Exercise brief. When you reach the line containing "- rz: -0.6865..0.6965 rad" in the data below, begin returning lines exactly as written, and stop once the line containing "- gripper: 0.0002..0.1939" has been returned.

Data section.
+--

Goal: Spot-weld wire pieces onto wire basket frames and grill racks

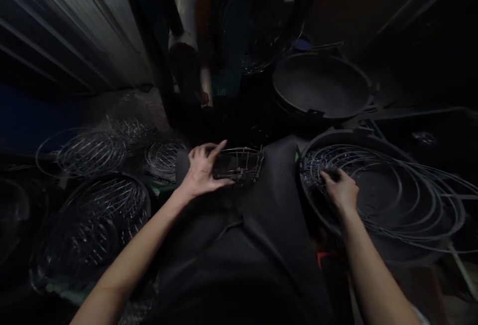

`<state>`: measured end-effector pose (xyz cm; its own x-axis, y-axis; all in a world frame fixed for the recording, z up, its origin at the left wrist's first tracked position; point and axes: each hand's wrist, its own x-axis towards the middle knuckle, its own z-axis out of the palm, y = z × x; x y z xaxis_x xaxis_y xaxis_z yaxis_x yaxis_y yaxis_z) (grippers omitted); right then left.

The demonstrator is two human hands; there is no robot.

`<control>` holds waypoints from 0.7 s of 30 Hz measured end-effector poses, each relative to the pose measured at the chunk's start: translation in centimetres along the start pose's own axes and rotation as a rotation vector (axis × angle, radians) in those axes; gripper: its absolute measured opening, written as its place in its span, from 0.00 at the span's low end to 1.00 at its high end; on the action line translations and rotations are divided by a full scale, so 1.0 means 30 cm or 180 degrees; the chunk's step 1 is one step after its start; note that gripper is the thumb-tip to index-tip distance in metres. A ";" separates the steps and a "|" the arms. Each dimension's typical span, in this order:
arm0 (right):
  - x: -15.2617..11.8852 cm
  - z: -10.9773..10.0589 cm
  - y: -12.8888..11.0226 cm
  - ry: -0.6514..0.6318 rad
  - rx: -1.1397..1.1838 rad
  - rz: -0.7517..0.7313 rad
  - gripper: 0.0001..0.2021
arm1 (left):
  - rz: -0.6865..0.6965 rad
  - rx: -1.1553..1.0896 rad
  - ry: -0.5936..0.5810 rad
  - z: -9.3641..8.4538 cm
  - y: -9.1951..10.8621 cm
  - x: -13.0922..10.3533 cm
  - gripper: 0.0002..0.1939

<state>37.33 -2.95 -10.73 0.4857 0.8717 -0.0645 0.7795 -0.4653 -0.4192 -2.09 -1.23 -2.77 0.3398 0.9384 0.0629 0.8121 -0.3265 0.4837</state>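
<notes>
In the middle, a small wire frame (241,163) of crossed thin rods stands at the far edge of the dark apron (254,235) over my lap. My left hand (201,170) is at the frame's left side, its thumb and fingers spread apart; whether it touches the wire is unclear. Over to the right, my right hand (340,189) reaches into a dark round basin (317,210). Its fingers are curled together over a heap of small shiny metal pieces (313,163); what they hold, if anything, is hidden. Large wire rings (401,185) lie beside that hand and overhang the basin's right rim.
Round wire grids (93,151) lie at the left, with more grids (93,230) piled nearer me. Another small grid (166,155) sits left of the apron. Behind the basin stands a large round pan (323,86). A wire coil (227,16) and a thick pipe (184,6) rise at the back.
</notes>
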 end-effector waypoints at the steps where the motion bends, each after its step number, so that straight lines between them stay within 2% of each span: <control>1: -0.017 -0.016 -0.021 0.0073 0.0147 0.0118 0.20 | 0.0210 0.0223 -0.0049 0.005 0.036 0.015 0.51; 3: -0.058 -0.042 -0.077 0.0210 0.0519 0.0219 0.20 | 0.0379 0.0565 -0.0187 0.027 0.089 0.052 0.48; 5: -0.108 -0.059 -0.146 0.0172 0.0985 0.0058 0.19 | 0.0234 0.0721 -0.0301 0.048 0.106 0.085 0.44; 8: -0.191 -0.077 -0.262 -0.0397 0.1994 -0.0047 0.18 | 0.0077 0.0569 -0.0252 0.048 0.073 0.103 0.37; 12: -0.280 -0.112 -0.431 -0.1253 0.2992 -0.0057 0.17 | -0.0011 -0.0102 0.0103 0.016 -0.006 0.068 0.33; 14: -0.301 -0.115 -0.514 -0.1594 0.3211 -0.0150 0.16 | -0.0110 -0.0339 0.0134 0.016 -0.029 0.042 0.32; 17: -0.304 -0.073 -0.621 -0.2043 0.3241 -0.0315 0.17 | -0.0129 -0.0440 0.0117 0.033 -0.040 0.017 0.34; 21: -0.292 -0.001 -0.703 -0.2004 0.2814 -0.0557 0.16 | -0.0020 -0.0436 0.0003 0.035 -0.040 0.010 0.36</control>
<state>16.64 -0.78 -1.31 -0.0886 0.9541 -0.2861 0.1375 -0.2728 -0.9522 -2.48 -0.68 -4.25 0.3346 0.9404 0.0602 0.7418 -0.3022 0.5987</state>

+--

Task output.
  - rz: -0.6865..0.6965 rad
  - rx: -1.1553..1.0896 rad
  - ry: -0.5936..0.5810 rad
  - z: -9.3641..8.4538 cm
  - y: -9.1951..10.8621 cm
  - x: -13.0922..10.3533 cm
  - gripper: 0.0002..0.1939

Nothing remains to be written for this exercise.